:: AIM OF THE TASK ::
Output exactly, in the material below, the lines from the one with "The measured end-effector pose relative" through the one with "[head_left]". Omit all pictures.

:: EXTRACTED RECORDS ::
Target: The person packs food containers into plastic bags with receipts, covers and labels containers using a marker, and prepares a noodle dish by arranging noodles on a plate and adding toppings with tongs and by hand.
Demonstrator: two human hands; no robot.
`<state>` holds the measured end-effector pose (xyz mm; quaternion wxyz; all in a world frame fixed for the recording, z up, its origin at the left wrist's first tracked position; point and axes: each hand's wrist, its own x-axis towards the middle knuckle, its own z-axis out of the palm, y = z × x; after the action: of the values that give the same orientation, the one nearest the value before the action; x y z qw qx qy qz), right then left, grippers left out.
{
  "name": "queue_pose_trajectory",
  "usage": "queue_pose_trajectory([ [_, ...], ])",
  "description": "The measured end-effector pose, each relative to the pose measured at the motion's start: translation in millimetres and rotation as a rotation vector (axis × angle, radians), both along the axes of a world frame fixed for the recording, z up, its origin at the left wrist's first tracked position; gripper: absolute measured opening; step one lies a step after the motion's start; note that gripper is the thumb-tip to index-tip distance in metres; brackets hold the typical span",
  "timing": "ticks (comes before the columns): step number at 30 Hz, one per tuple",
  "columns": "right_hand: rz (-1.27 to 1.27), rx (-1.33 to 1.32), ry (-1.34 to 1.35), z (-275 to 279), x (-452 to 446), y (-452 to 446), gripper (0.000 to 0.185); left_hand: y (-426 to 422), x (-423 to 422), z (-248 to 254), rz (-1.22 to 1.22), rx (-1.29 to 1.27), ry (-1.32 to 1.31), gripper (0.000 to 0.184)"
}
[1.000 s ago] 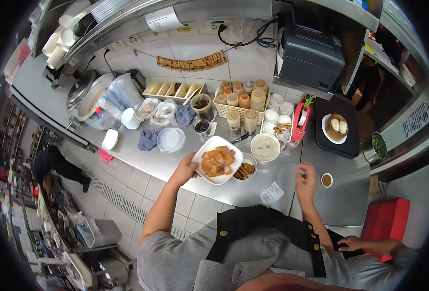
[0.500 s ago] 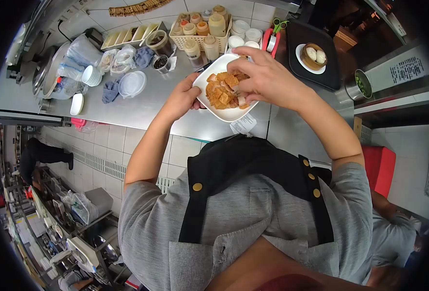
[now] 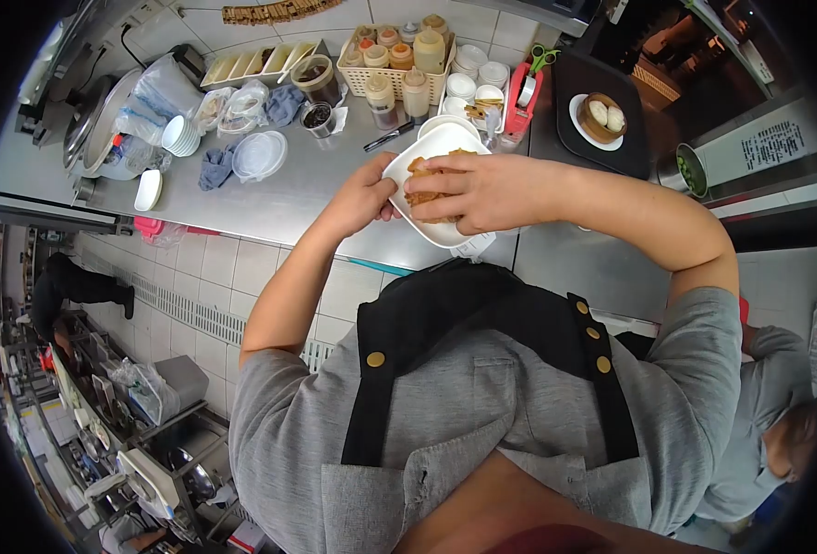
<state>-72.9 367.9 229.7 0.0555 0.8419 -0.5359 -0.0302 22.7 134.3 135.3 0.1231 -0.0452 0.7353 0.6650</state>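
Note:
My left hand (image 3: 365, 196) grips the left corner of a white square dish (image 3: 441, 145), thumb over its rim. Golden-brown fried pieces (image 3: 420, 166) lie in the dish, held above the steel counter. My right hand (image 3: 455, 189) reaches over the dish from the right, its fingers curved round the pieces and covering most of them. Behind the dish, partly hidden by it, is a round white bowl (image 3: 443, 124). A receipt (image 3: 474, 246) shows below the dish's lower edge.
Squeeze bottles stand in a cream basket (image 3: 397, 78) at the back. A black tray (image 3: 600, 111) holds a bamboo steamer (image 3: 601, 118) with white buns. Left are a plastic lid (image 3: 260, 156) and blue cloth (image 3: 216, 169). Another person (image 3: 764, 415) is at the lower right.
Over the last second the dish came closer to my body and my right hand moved from the counter onto the food. Its fingers have since slid left across the pieces. The view has shifted.

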Motion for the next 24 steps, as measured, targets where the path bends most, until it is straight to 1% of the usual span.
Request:
queue_pose_trajectory([
  [3,0.051,0.046,0.062,-0.3,-1.3,-9.8,0.015,-5.8,6.4,-0.8,-0.015,0.021,-0.029,0.04],
  [5,0.004,0.037,-0.144,-4.9,-7.9,-12.6,0.02,-9.5,11.4,0.2,0.005,0.031,-0.051,0.041],
  [6,0.008,0.041,-0.145,-4.7,-10.0,-13.7,0.02,-11.6,13.3,-1.4,0.008,0.035,-0.052,0.041],
  [8,-0.064,0.031,-0.321,-3.8,-15.4,-15.3,0.025,-16.5,15.2,-6.0,0.035,0.06,-0.068,0.041],
  [9,-0.085,-0.001,-0.341,-8.4,-19.0,-16.5,0.023,-19.2,16.2,-9.2,0.035,0.063,-0.07,0.041],
  [12,-0.147,-0.068,-0.392,-20.7,-26.7,-20.7,0.022,-24.3,18.8,-20.4,0.04,0.095,-0.095,0.04],
  [16,-0.2,-0.113,-0.346,-33.9,-30.3,-27.8,0.019,-26.8,20.7,-28.3,0.031,0.113,-0.13,0.041],
  [20,-0.151,-0.125,-0.289,-55.9,-26.2,-27.0,0.02,-31.4,22.5,-38.4,0.018,0.117,-0.166,0.042],
  [22,-0.287,-0.142,-0.454,-55.2,-22.7,-22.3,0.026,-35.2,22.9,-39.9,0.015,0.127,-0.173,0.042],
  [23,-0.287,-0.136,-0.458,-54.9,-19.4,-21.4,0.026,-36.5,23.8,-40.8,0.011,0.133,-0.176,0.042],
  [24,-0.353,-0.135,-0.477,-51.4,-14.8,-21.0,0.032,-37.6,25.0,-42.4,0.013,0.138,-0.181,0.042],
])
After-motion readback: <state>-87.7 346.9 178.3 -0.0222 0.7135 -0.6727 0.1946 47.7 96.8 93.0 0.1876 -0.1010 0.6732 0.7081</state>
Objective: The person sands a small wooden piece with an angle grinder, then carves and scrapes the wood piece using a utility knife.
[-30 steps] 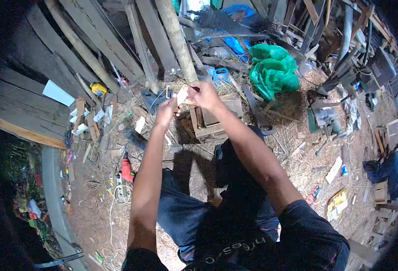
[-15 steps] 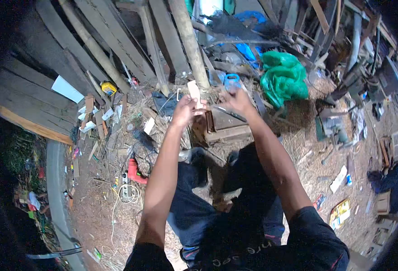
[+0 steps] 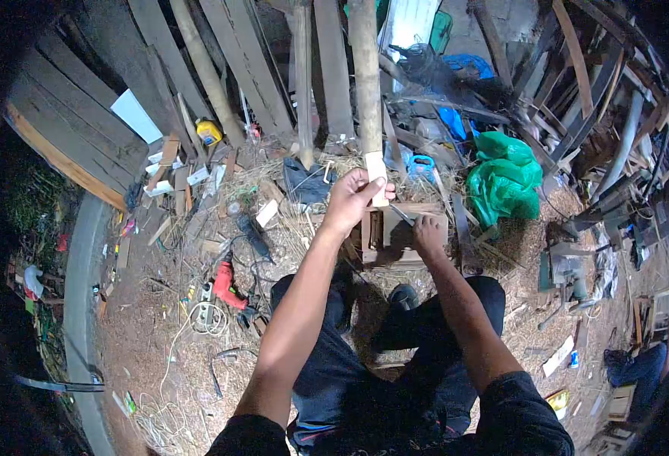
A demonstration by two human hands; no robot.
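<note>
My left hand [image 3: 352, 199] is closed round a small pale piece of wood [image 3: 375, 169], held upright above a low wooden box [image 3: 395, 257]. To its right, my right hand [image 3: 428, 234] is closed at the box's top, by a thin dark tool [image 3: 403, 216] whose end seems to be in my fingers. A dark slot shows in the box's left part. Behind my left hand a dark plastic sheet [image 3: 304, 182] and a small metal clamp-like frame lie on the straw.
A red power drill [image 3: 227, 286] and a coiled cord [image 3: 209, 319] lie at left. A green plastic bag [image 3: 504, 178] is at right, near a bench vise [image 3: 570, 273]. Wooden posts [image 3: 367, 76] stand ahead. At the far right a person's blue-clad leg [image 3: 646, 372] shows.
My right hand has left the wood piece and moved down to the box top by the dark tool. My left hand still holds the piece. The camera view has shifted.
</note>
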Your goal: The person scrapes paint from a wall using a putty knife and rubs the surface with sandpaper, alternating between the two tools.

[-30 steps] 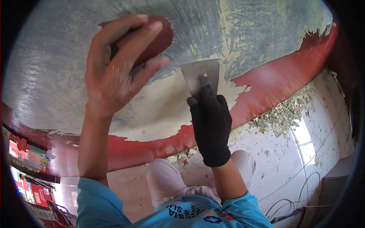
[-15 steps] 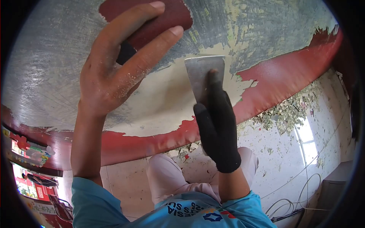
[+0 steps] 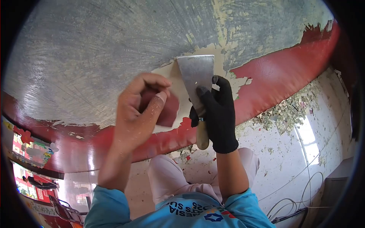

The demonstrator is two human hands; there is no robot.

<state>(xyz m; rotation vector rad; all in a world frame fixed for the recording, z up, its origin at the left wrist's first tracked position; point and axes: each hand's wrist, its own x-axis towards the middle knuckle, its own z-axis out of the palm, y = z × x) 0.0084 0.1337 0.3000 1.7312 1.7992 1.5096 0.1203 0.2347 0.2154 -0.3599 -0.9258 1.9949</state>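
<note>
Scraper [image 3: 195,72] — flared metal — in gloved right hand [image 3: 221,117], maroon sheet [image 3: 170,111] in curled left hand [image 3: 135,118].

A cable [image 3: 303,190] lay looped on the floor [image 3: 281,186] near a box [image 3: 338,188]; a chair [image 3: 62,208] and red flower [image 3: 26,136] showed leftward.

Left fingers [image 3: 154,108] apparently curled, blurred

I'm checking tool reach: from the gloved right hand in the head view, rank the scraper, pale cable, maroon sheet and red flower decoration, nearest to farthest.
1. Scraper: held in the gloved right hand.
2. Maroon sheet: just left, in the left hand.
3. Pale cable: on the floor, lower right.
4. Red flower decoration: far left edge.
</note>
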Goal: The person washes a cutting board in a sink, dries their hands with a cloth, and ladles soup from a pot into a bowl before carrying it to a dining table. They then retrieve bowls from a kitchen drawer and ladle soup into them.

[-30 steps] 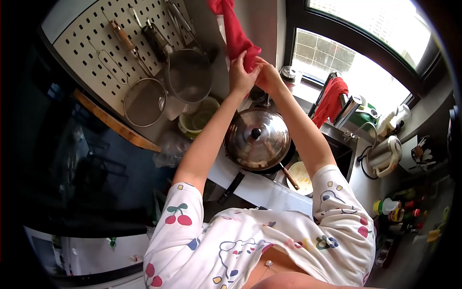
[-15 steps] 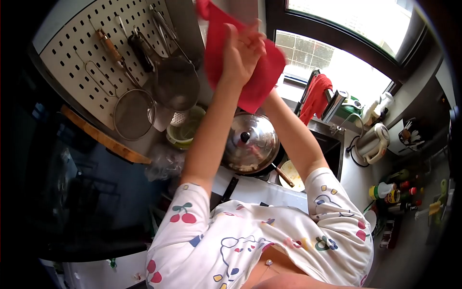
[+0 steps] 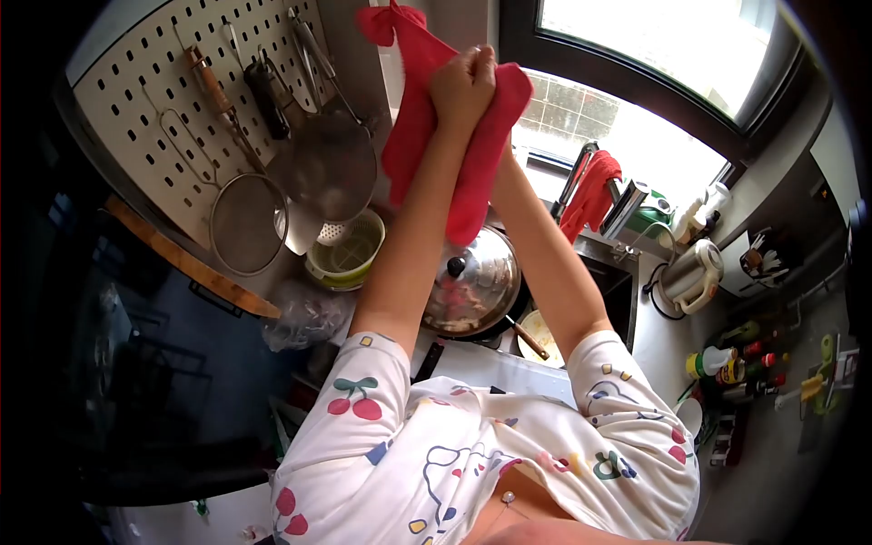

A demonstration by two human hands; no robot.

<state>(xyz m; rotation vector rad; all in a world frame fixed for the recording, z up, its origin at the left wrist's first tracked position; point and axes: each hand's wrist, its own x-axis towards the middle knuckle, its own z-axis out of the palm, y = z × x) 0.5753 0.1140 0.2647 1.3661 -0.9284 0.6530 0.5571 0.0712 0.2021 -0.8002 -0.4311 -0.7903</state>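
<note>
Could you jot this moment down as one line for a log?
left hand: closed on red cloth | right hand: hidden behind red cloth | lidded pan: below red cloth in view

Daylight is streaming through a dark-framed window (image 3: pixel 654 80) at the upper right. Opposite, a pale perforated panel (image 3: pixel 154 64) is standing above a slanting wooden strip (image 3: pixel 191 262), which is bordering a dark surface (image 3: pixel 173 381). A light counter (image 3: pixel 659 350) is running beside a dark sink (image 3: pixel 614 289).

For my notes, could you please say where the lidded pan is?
In the head view, the lidded pan sits near centre, below the held red cloth, right of the green basket.
</note>
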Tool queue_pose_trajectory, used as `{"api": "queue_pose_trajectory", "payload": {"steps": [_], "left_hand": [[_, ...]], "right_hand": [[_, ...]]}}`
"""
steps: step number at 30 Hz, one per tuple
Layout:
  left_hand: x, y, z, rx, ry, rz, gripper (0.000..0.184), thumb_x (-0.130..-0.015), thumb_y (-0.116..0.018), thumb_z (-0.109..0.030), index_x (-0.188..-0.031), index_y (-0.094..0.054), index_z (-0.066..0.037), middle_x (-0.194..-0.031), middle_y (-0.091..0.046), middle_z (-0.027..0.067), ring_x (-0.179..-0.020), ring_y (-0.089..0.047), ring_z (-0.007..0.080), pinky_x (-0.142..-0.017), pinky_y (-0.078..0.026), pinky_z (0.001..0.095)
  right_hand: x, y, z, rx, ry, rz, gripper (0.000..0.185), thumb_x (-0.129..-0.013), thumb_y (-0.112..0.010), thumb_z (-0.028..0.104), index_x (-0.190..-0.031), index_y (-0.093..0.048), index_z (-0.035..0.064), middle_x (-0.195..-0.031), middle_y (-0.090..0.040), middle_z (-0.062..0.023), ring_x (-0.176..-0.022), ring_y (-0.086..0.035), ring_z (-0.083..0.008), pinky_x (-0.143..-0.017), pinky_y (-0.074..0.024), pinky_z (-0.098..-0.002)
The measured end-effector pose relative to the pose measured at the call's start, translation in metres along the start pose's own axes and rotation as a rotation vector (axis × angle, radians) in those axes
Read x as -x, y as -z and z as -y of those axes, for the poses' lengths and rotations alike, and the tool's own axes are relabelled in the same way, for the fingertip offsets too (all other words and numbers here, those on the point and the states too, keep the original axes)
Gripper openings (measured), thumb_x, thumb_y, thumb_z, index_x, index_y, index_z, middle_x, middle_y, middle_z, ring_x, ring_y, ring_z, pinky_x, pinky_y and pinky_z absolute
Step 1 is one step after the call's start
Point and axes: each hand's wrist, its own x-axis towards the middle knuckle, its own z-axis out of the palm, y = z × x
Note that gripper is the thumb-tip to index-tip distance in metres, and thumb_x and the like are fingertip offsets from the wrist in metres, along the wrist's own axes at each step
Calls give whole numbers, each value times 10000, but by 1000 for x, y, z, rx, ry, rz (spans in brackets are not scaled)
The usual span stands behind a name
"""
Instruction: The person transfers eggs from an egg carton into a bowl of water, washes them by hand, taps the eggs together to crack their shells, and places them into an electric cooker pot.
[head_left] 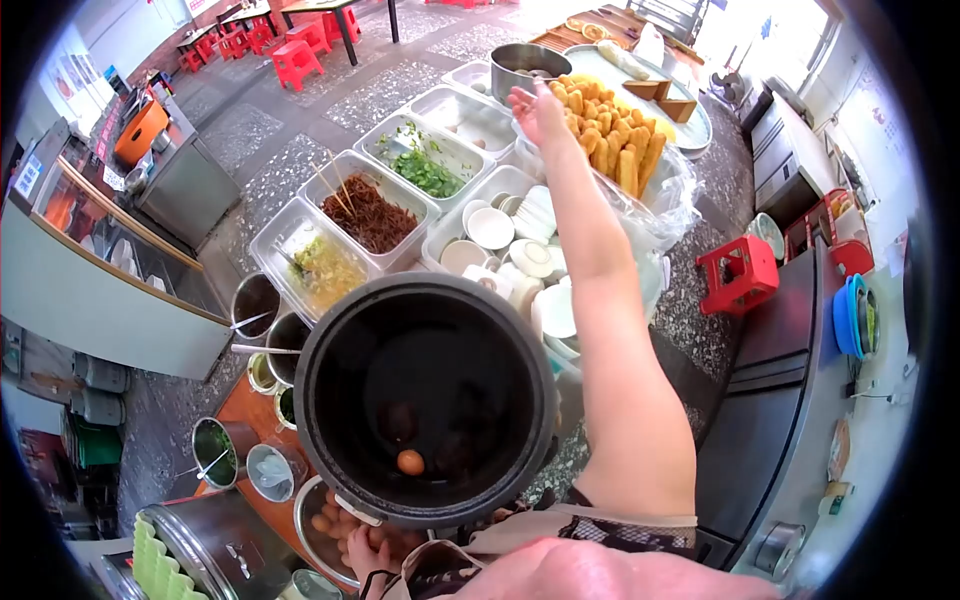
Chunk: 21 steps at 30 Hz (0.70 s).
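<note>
My right hand [542, 115] reaches far forward, palm partly up and fingers apart. Nothing shows in it. It is beside the metal pot [507, 85] of round items and the heap of fried dough sticks [615, 130]. Low in the view, my left hand [368, 556] is over brown eggs [330, 520] in a metal bowl [303, 545]. Its fingers curl downward, and whatever they grip is hidden. Between my arms stands a large black cooking pot [320, 400] with dark liquid. One egg [410, 462] shows at its surface, with dim round shapes nearby.
Trays of shredded dark food [368, 215], green herbs [425, 172] and chopped pickles [325, 270] stand beyond the pot. White bowls [490, 228] fill another tray. Condiment containers [255, 305] with spoons are at left. A red stool [738, 275] stands at right.
</note>
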Motion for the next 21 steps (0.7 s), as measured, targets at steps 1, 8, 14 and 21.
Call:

:: TASK RESPONSE ::
The measured end-effector pose relative to the pose measured at the call's start, translation in metres along the start pose's own axes and rotation as a rotation vector (axis × angle, radians) in those axes
Read x as -x, y as -z and z as -y of those axes, for the poses' lengths and rotations alike, and the tool's own axes are relabelled in the same way, for the fingertip offsets too (all other words and numbers here, those on the point and the states too, keep the original axes)
Gripper openings (measured), thumb_x, thumb_y, thumb_z, index_x, index_y, index_z, middle_x, middle_y, middle_z, ring_x, ring_y, ring_z, pinky_x, pinky_y and pinky_z absolute
Step 1 is one step after the call's start
Point and axes: each hand's wrist, its own x-axis towards the middle knuckle, its own z-axis out of the palm, y = z × x
Note that gripper is the thumb-tip to index-tip distance in metres, and thumb_x and the like are fingertip offsets from the wrist in metres, along the wrist's own axes at each step
Calls give whole numbers, each value times 10000, but by 1000 for x, y, z, rx, ry, rz (spans in brackets are not scaled)
The usual span stands behind a name
"""
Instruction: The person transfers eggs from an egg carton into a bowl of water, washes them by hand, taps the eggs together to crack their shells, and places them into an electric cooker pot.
[head_left] 

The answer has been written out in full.